Dopo l’alluvione del 30 e del 31 gennaio scorso è stata riaperta al traffico dopo cinque mesi di interventi, la carreggiata della Tangenziale interdetta alla circolazione tra Corso Francia e la Galleria Giovanni XXIII. Le precipitazioni avevano causato uno smottamento del terreno che metteva a rischio non solo gli automobilisti in transito, ma anche la vita di tante famiglie che abitano all’interno dei palazzi costruiti sul lato della collina, i quali sarebbero potuti crollare da un momento all’altro. Sono stati messi in sicurezza 30 famiglie e 90 locali grazie al lavoro di 20 persone per turni prolungati di 11 ore, per un totale di ben 17.600 ore lavorate.

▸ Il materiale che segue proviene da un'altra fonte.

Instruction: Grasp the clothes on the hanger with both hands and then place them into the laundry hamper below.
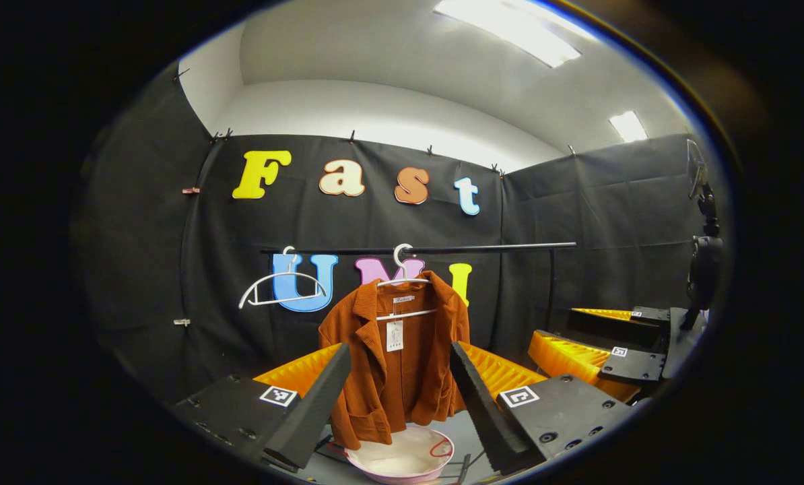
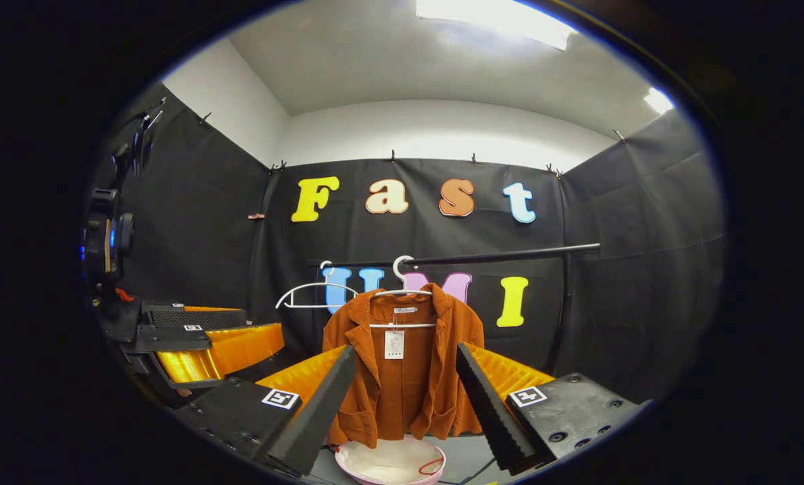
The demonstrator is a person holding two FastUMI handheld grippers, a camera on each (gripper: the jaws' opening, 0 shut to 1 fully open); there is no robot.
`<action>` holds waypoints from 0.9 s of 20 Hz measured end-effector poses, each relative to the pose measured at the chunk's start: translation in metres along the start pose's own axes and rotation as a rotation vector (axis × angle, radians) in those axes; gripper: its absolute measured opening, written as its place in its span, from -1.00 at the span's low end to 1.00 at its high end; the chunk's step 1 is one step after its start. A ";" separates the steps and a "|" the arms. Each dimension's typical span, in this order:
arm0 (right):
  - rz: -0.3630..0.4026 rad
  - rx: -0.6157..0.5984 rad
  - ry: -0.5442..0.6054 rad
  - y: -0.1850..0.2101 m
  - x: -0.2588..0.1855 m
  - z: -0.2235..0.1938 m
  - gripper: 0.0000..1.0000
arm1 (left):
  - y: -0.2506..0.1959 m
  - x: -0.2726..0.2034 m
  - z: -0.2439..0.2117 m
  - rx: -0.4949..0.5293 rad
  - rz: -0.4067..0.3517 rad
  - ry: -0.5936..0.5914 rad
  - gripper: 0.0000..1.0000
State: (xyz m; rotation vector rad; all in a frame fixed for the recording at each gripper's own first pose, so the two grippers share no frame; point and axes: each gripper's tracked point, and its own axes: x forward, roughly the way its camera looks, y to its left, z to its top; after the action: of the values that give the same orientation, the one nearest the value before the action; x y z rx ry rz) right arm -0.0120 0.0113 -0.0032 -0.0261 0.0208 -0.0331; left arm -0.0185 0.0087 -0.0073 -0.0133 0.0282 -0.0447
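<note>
Jacket (image 1: 395,357) on hanger (image 1: 405,279); paper tag (image 1: 394,335), neck label unreadable.

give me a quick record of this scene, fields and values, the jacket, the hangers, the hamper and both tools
garment: rust-orange jacket, hanging open on a white hanger
spare hanger: empty white hanger on the same rail, beside the jacket
hamper: pink-rimmed laundry hamper on the floor under the jacket
left tool: open, apart from the jacket
right tool: open, apart from the jacket
task progress: jacket not yet grasped
</note>
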 end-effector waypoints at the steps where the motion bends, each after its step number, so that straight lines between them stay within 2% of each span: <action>1: -0.009 -0.002 0.002 0.002 -0.001 0.000 0.94 | 0.002 -0.002 0.000 -0.001 -0.005 0.001 0.87; 5: -0.050 -0.025 0.003 0.003 -0.005 -0.001 0.97 | 0.010 -0.006 -0.005 -0.010 -0.032 0.012 0.87; 9: -0.103 -0.065 -0.019 -0.006 -0.009 0.005 0.92 | 0.014 -0.011 -0.006 -0.014 -0.051 0.003 0.87; 13: -0.137 -0.096 -0.035 -0.017 -0.002 0.008 0.92 | 0.021 -0.008 -0.010 -0.014 -0.049 0.001 0.87; 18: -0.105 -0.091 -0.043 -0.017 0.037 -0.004 0.91 | 0.037 0.017 -0.018 -0.034 -0.009 0.006 0.87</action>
State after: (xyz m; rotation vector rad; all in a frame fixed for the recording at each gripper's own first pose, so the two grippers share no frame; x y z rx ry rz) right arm 0.0240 -0.0067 -0.0078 -0.1184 -0.0224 -0.1370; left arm -0.0001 0.0445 -0.0259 -0.0474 0.0349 -0.0531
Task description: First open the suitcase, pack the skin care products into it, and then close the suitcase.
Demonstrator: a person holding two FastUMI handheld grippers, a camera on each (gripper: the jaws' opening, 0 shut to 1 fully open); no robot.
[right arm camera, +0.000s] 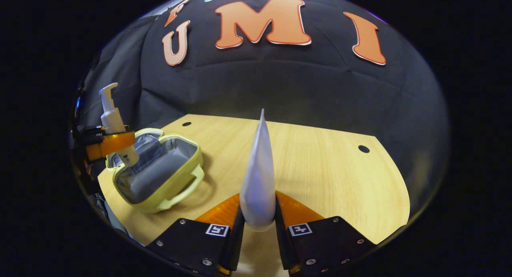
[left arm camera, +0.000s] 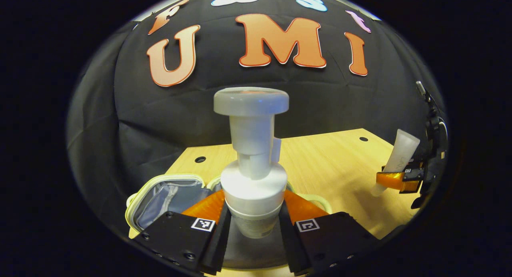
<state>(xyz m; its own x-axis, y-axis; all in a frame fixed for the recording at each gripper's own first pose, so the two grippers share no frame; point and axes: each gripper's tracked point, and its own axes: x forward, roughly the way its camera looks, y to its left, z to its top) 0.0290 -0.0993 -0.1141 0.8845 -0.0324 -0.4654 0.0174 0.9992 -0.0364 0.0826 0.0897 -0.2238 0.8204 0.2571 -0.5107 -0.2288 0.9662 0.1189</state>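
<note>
My left gripper (left arm camera: 254, 225) is shut on a white pump bottle (left arm camera: 253, 165), held upright above the open suitcase (left arm camera: 168, 195), a small pale yellow case with a grey lining. In the right gripper view the same bottle (right arm camera: 114, 125) hangs over the open suitcase (right arm camera: 160, 169) at the table's left, clamped in the left gripper (right arm camera: 110, 145). My right gripper (right arm camera: 258, 225) is shut on a white tube (right arm camera: 259, 173) that points up, above the middle of the wooden table (right arm camera: 320, 169). The left gripper view shows that tube (left arm camera: 400, 153) and the right gripper (left arm camera: 398, 181) far right.
The wooden table (left arm camera: 324, 161) has small dark holes (right arm camera: 363, 148) near its back corners. Black cloth closes the booth behind it. The suitcase's lid lies flat beside its base, handle (right arm camera: 186, 189) toward the table's middle.
</note>
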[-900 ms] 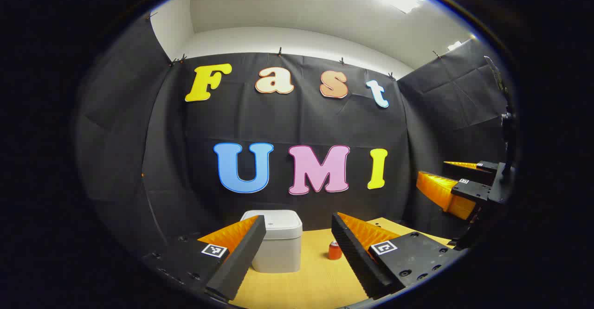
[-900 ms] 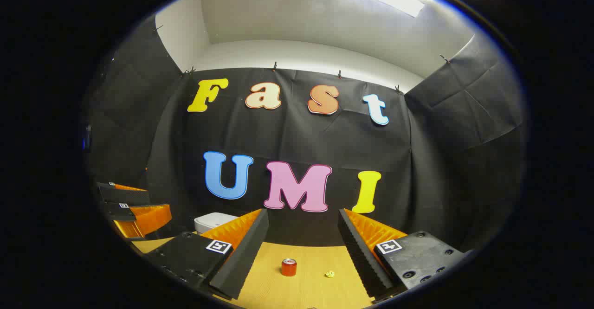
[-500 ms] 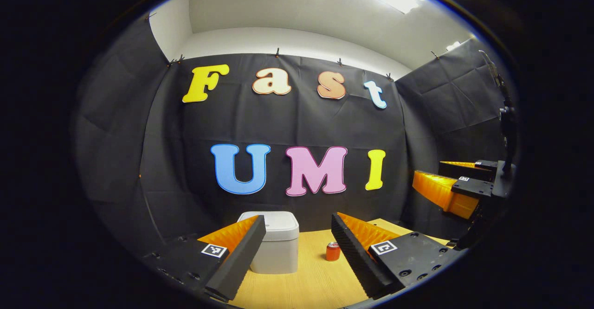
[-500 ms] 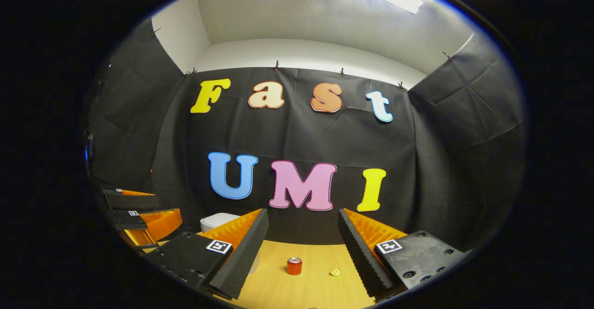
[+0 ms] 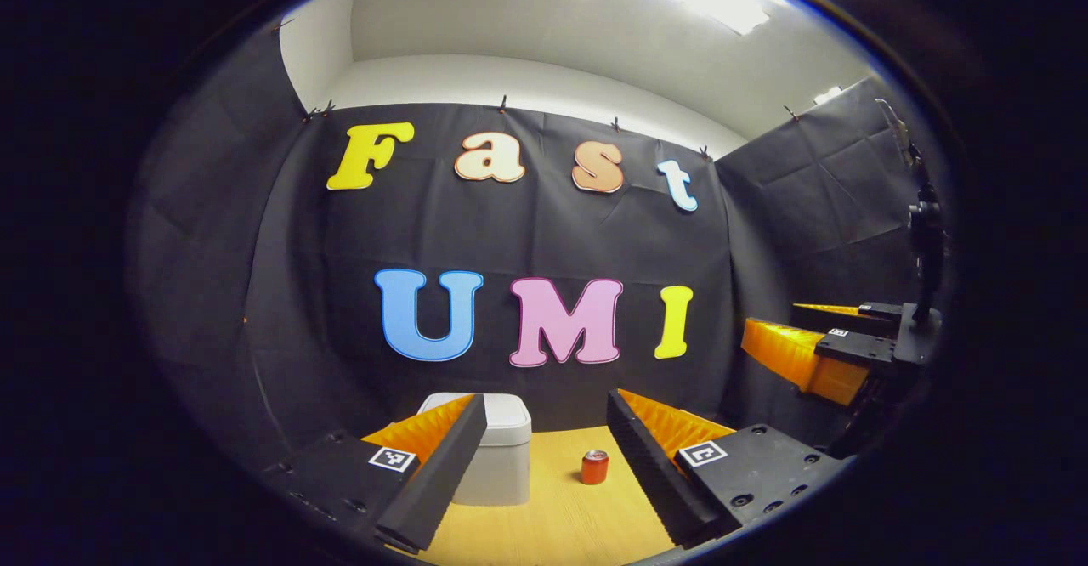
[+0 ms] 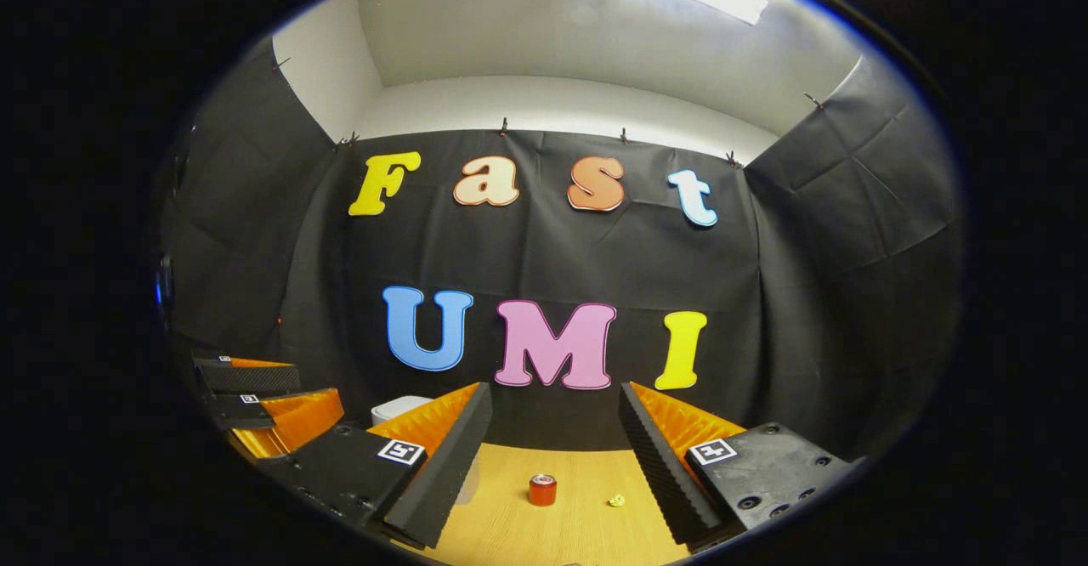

Per due mesi sono stati quindi effettuati interventi di disboscamento, bonifica, rimozione dei rifiuti e delle opere abusive, rimozione delle barriere antirumore (dove presenti) o degli altri ostacoli per i cantieri, riempimento delle cavità sotterranee e interventi di stabilizzazione, progettazione e pianificazione, in collaborazione con il Ceri, Centro di ricerca previsione prevenzione e controllo dei rischi geologici de La Sapienza e l’Acer, l’Associazione Costruttori Edili Di Roma E Provincia. Sono stati fatti monitoraggi elettronici della stabilità degli edifici vicini ai dissesti, carotaggi e sondaggi geognostici e testimoniali di stato negli appartamenti (con sopralluoghi in 90 locali limitrofi all’area), si è pensato alla risoluzione dei conflitti ed a chiudere accordi con i privati proprietari, per poi presentare il cronoprogramma.
Nella seconda fase, invece, quella di messa in sicurezza e ricostruzione del sedimento scivolato, si è operato direttamente sul cantiere, con una lunghezza totale di 48 metri e un’altezza di 8. Sono stati impiantati 500 pali di 20 cm di diametro: 390 da 12 metri nella parte superiore e 110 pali di 15 metri nella parte inferiore, per un totale di 6.330 metri di pali (6,3 km) impiantati a terra per sostenere il versante. A ciò si aggiungono 300 chiodi di 5 metri, 30 “microdrenin” di 6 metri e 1 tubo drenante. Sono stati impiegate due trivelle e 1100 metri cubi di calcestruzzo, 200 per l’intervento e 900 per il riempimento delle cavità trovate nel corso dei lavori. L’intervento proseguirà per le rifiniture e l’installazione delle barriere antirumore senza rilevanti impatti alla viabilità.